● **Your goal**
Please return all lines from the records below that include the string "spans".

● **Dataset excerpts**
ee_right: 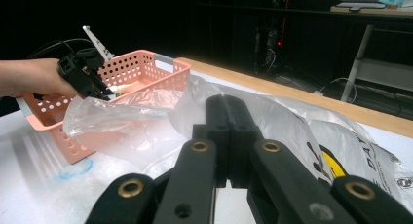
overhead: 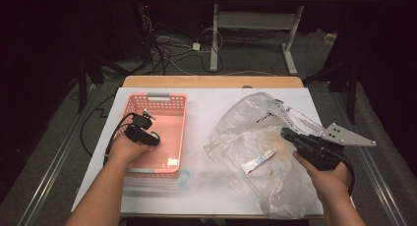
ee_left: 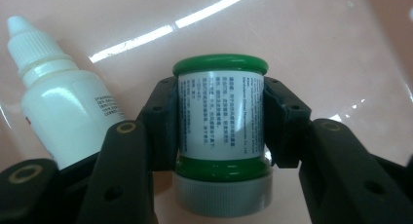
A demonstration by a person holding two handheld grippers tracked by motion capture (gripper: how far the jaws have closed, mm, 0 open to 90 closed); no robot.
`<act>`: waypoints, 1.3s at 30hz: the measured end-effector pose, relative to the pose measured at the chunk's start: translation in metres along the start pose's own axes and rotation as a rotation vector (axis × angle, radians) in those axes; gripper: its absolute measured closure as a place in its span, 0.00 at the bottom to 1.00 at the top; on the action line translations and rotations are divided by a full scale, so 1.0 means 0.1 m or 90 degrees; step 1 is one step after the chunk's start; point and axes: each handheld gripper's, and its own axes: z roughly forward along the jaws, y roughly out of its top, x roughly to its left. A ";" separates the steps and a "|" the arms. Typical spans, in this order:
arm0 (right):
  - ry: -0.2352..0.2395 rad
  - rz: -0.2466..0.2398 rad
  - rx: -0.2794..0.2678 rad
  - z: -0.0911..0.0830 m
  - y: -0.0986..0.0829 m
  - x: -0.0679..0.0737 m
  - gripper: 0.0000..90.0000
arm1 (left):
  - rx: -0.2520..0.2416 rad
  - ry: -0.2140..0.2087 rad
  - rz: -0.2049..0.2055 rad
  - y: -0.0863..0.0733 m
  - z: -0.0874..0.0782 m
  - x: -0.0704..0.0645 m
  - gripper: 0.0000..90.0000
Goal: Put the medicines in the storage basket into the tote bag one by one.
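- At the left of the high view, the left gripper (overhead: 146,129) reaches down into the pink perforated plastic basket (overhead: 169,102), which sits on the white sheet covering the table (overhead: 206,108).
- In the left gripper view its jaws are clamped on the sides of a small green-rimmed jar with a white printed label and a grey ribbed cap (ee_left: 221,131). The jar's long axis runs up the frame, cap end toward the camera, just over the glossy pink basket floor; whether it touches the floor I cannot tell.
- At the left of that view a white plastic dropper bottle with a ribbed white cap (ee_left: 58,102) lies in the basket, just beside the left jaw.
- My judgement: the jar is about to be set down, so the gap to the bottle matters most.
- Right of centre in the high view, a crumpled clear plastic bag with printing (overhead: 260,137) lies spread out, with a small white tube (overhead: 258,161) on or in it.
- At the right, the right gripper (overhead: 287,133) hovers at the bag; in the right gripper view its jaws are pressed together, holding nothing I can see.
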 end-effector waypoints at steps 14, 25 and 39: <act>0.000 0.001 0.004 0.00 0.01 0.00 1.00 | -0.001 0.010 0.012 -0.01 0.00 -0.03 0.60; -0.001 0.001 0.001 -0.01 0.01 -0.01 1.00 | -0.029 0.009 0.018 -0.01 -0.09 -0.04 0.60; 0.000 0.000 0.002 0.01 0.00 0.00 1.00 | -0.084 -0.004 0.060 -0.05 -0.28 -0.23 0.60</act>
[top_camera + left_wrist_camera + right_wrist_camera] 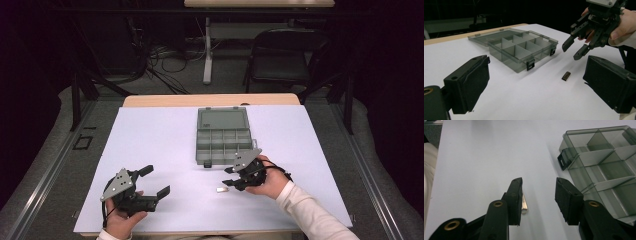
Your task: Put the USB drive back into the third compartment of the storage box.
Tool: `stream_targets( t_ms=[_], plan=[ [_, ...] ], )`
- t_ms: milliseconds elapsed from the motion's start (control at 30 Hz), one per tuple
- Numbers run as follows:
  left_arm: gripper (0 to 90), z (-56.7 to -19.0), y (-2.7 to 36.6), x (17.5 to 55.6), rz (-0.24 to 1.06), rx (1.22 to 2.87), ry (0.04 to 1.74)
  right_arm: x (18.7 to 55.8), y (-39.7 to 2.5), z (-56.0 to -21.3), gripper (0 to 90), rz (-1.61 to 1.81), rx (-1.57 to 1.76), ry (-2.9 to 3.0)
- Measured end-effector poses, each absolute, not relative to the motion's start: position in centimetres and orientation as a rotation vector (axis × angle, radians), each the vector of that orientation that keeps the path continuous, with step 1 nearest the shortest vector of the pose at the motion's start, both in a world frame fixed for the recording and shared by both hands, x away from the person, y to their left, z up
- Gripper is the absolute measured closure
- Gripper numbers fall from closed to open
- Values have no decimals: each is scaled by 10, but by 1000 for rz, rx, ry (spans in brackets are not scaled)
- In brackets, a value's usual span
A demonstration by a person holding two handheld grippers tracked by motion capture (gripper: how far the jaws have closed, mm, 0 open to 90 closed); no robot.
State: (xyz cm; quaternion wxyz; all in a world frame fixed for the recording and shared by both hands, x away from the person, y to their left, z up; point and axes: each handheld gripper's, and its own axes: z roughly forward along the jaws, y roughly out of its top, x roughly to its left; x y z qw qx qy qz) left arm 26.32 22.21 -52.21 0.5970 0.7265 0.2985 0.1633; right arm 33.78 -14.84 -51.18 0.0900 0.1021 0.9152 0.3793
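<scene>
the small metal clip lies on the table near its front edge, not yet picked up; the right gripper hovers released beside it, the compartment box open and empty.

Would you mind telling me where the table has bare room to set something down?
The white table is bare left of the open organizer box, and right of it. It is crowded in front of the box, where the right gripper hovers by the small metal piece.
</scene>
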Motion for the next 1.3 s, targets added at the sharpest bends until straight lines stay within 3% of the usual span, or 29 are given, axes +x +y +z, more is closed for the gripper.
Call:
stream_targets(
  t_ms=[1300],
  plan=[
    [69, -523, 222, 264, 374, 1695, 694, 333, -129, -542, 707, 1054, 215, 2802]
  ],
)
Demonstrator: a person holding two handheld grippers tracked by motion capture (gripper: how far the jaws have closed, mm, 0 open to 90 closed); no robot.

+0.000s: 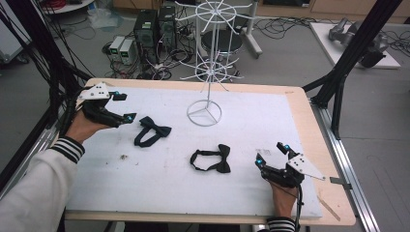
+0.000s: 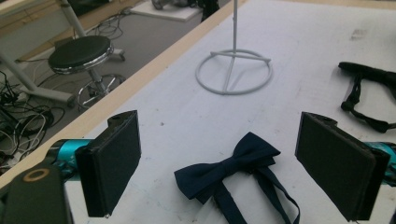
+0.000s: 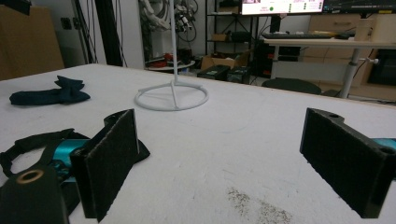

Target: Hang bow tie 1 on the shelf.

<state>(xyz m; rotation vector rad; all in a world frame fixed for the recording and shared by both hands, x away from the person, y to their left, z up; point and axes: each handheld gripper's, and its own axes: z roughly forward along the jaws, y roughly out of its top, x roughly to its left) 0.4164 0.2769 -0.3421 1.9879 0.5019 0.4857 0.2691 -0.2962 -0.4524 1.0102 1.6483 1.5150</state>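
Observation:
A dark navy bow tie (image 1: 152, 131) lies on the white mat left of centre, and in the left gripper view the same navy bow tie (image 2: 229, 173) sits between and just beyond the jaws. My left gripper (image 1: 124, 107) hovers open just left of it; the left gripper (image 2: 219, 163) holds nothing. A black bow tie (image 1: 212, 161) with its strap looped lies nearer the front; the black bow tie (image 3: 28, 142) shows partly behind my left jaw in the right gripper view. My right gripper (image 1: 272, 154) stands open to its right, the right gripper (image 3: 219, 158) empty.
A white wire display stand (image 1: 208, 58) rises from a ring base (image 1: 204, 113) at the back middle of the mat. The wooden table edge (image 1: 329, 183) frames the mat. A stool (image 2: 80, 52), computers (image 1: 153, 26) and cables sit on the floor beyond.

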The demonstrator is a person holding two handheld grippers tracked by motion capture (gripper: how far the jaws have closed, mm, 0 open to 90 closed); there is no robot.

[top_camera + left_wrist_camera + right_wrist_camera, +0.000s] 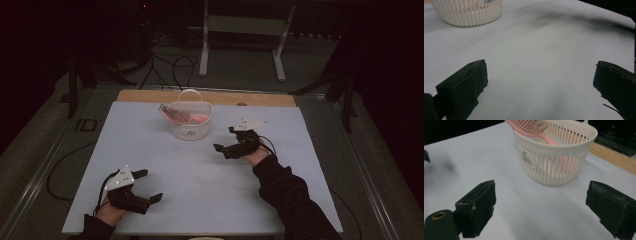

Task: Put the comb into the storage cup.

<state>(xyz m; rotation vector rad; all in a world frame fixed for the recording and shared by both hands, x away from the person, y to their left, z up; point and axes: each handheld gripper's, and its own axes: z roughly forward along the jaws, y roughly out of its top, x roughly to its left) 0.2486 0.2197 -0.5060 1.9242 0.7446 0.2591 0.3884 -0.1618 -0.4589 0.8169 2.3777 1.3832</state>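
Note:
A white slatted basket (190, 123) stands near the far middle of the pale sheet, with a pink hairbrush (176, 115) lying in it, bristle head sticking out over the left rim. The right gripper view has the basket (554, 157) and the brush (534, 127) close ahead. My right gripper (225, 139) is open, a short way right of the basket, nothing between its jaws. My left gripper (148, 185) is open near the front left of the sheet, empty. Its own view has the basket (467, 11) at the top left.
The pale sheet (200, 170) covers a wooden table (150, 95) whose bare strip shows at the far edge. Beyond it stand a white table frame (242, 40) and loose cables (170, 65) on the dark floor.

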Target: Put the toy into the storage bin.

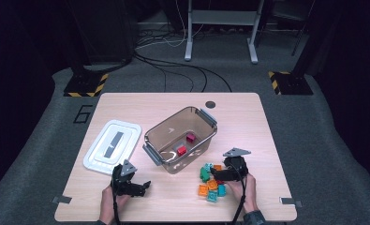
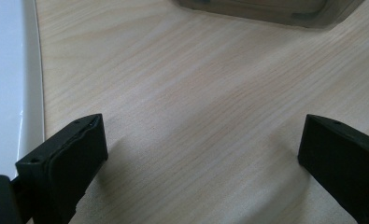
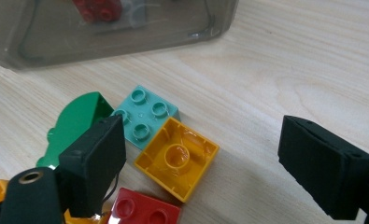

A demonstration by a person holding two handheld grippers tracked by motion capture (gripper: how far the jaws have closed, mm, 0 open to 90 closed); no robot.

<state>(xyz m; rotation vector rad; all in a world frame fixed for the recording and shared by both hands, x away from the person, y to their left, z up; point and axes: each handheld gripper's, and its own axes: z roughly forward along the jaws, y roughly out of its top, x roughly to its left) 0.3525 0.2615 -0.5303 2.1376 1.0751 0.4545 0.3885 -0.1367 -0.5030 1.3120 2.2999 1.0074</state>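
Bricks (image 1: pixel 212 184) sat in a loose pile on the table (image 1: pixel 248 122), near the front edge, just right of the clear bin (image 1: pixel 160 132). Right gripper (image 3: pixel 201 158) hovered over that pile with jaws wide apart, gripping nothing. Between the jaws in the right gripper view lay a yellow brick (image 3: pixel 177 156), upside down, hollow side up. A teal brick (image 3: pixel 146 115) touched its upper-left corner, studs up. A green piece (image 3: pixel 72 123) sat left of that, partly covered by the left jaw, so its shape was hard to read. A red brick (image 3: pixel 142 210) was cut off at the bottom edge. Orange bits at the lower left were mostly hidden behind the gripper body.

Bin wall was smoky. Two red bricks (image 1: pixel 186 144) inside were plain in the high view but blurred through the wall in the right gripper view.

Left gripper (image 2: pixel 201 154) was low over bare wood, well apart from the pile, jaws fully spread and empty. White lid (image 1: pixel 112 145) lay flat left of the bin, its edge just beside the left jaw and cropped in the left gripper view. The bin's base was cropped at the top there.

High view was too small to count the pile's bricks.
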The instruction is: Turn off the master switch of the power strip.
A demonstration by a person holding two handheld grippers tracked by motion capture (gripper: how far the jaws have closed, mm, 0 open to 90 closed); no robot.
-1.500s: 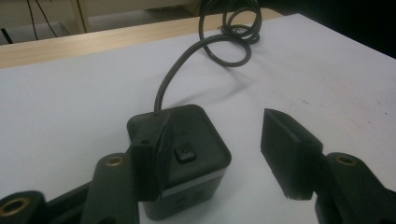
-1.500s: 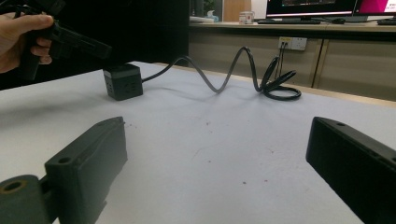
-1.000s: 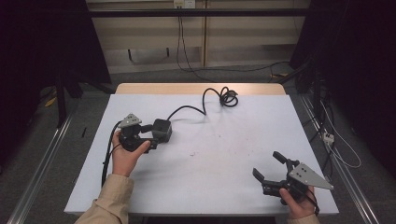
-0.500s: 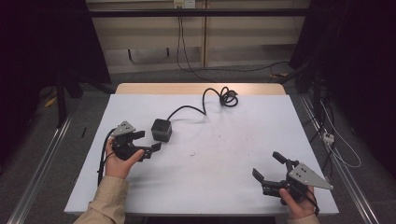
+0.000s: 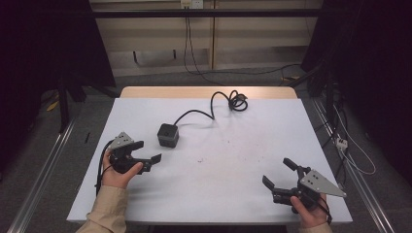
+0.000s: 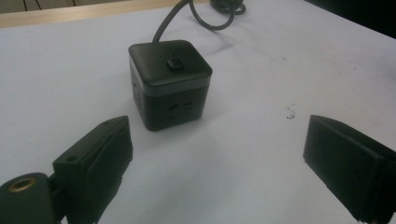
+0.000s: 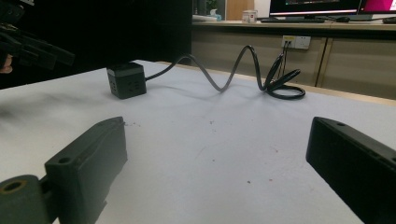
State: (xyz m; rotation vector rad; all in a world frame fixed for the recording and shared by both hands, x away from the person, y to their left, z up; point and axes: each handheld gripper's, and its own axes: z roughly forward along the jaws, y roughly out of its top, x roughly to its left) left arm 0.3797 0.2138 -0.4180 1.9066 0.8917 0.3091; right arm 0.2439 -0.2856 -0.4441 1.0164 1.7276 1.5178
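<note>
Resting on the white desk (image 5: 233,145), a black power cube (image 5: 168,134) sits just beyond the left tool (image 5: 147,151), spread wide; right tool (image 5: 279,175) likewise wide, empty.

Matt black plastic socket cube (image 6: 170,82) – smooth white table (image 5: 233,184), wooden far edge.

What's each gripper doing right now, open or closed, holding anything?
Left gripper: open, holding nothing, close to the black power cube.
Right gripper: open, holding nothing, over bare table.
</note>
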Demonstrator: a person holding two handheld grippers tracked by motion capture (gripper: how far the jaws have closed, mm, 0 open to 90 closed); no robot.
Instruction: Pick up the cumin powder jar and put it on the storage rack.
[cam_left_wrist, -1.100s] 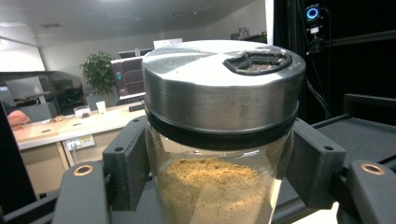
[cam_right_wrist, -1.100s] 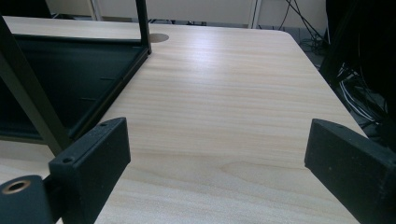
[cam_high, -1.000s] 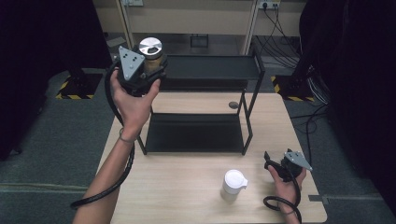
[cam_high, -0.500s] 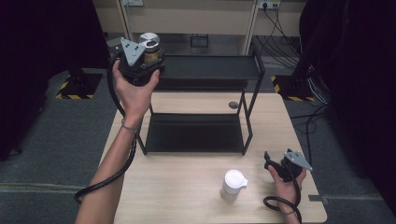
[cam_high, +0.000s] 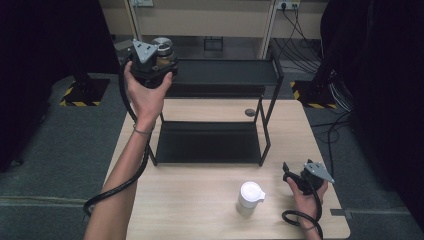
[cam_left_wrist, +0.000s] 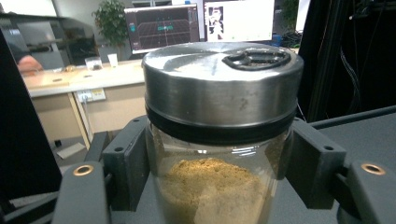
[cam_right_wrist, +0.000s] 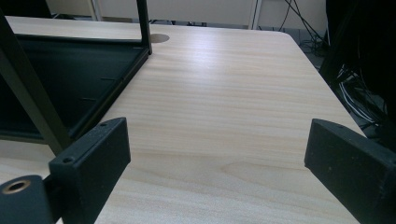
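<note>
The left gripper (cam_high: 152, 62) clamps its jaws on both sides of a glass jar (cam_left_wrist: 215, 186) of brown powder with a steel lid (cam_left_wrist: 222, 81), holding it upright at the left end of the black shelf rack's (cam_high: 225, 75) top tier. The right gripper (cam_high: 305, 175) rests on the wooden table (cam_right_wrist: 224, 121) with jaws wide apart and nothing between them, just right of a white lidded cup (cam_high: 249, 197).

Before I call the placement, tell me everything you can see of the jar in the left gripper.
The jar is clear glass, upright, with a brushed-metal lid that has a dark ring-shaped mark on top and a black band beneath. It is partly filled with tan powder. The left gripper clamps its sides, holding it at the left end of the rack's top shelf.
</note>
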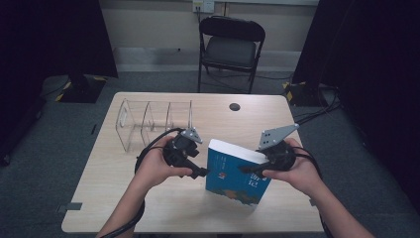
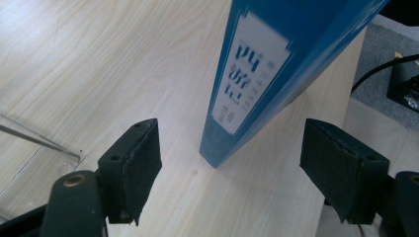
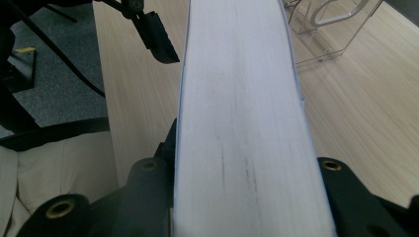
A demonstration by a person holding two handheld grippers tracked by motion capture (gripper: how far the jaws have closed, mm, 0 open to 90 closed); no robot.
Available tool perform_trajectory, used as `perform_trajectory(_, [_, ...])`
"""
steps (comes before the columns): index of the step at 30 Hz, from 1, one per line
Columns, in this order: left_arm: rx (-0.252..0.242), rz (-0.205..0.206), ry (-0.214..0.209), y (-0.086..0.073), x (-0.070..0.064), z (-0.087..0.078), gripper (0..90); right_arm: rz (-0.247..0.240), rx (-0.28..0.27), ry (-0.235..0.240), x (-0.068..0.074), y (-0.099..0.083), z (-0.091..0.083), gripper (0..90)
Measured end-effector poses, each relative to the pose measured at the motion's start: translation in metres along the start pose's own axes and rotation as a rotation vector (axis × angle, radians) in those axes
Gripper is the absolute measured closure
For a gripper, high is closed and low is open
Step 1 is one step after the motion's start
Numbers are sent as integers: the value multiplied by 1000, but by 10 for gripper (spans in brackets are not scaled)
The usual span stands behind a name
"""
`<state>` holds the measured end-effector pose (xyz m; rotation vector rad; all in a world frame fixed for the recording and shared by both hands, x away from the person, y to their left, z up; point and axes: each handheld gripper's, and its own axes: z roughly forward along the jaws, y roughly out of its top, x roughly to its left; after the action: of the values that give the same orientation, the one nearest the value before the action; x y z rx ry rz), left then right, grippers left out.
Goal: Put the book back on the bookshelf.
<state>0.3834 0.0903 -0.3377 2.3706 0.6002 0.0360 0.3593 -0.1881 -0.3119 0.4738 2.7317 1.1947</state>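
Forearms at bottom of high view; right gripper [image 1: 257,169] clamps page edge of blue book [image 1: 236,178], tilted on edge on surface [image 1: 163,208]. Left gripper [image 1: 203,172] just beside book's spine side, clear rack [image 1: 148,121] behind it.

Left gripper view: fingers [image 2: 136,168] spread wide, book's spine [image 2: 249,74] between, untouched.

Right gripper view: fingers shut across page block [image 3: 244,123].

Judgement: thick, stiff, fairly heavy; glossy cover may slip; grip across thickness, near middle.

Book [image 1: 236,176]: blue cover with orange and white markings; spine bears a white label printed with blue characters; page edges white with faint grey streaks. Table [image 1: 148,198]: pale wood grain. Rack [image 1: 153,119]: clear, colourless. Grippers [image 2: 230,163]: black jaws, brass-coloured screw holes, grey top plates. Chair [image 1: 231,47]: black. Floor: grey carpet.
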Motion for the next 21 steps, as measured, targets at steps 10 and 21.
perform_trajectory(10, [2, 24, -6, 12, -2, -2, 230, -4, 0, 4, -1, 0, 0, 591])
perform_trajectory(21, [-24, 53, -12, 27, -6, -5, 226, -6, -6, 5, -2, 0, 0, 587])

● **Result of the exercise**
`<act>`: waypoints, 1.3s at 30hz: the measured end-effector pose, relative to the pose measured at the chunk's start: translation in metres along the start pose's own axes and rotation as a rotation vector (axis × angle, radians) in those axes; gripper: its absolute measured closure as a place in its span, 0.00 at the bottom to 1.00 at the top; on the action line translations and rotations are divided by a full scale, so 1.0 means 0.1 m or 90 degrees; step 1 is one step after the chunk's start; point and axes: each handheld gripper's, and its own axes: z roughly forward along the jaws, y roughly out of its top, x roughly to its left. A ";" separates the steps and a "|" the arms. Typical spans, in this order:
- Values have no decimals: each is scaled by 10, but by 1000 for rz, rx, ry (spans in brackets are not scaled)
Numbers are sent as integers: the value multiplied by 1000, but by 10 for gripper (spans in brackets are not scaled)

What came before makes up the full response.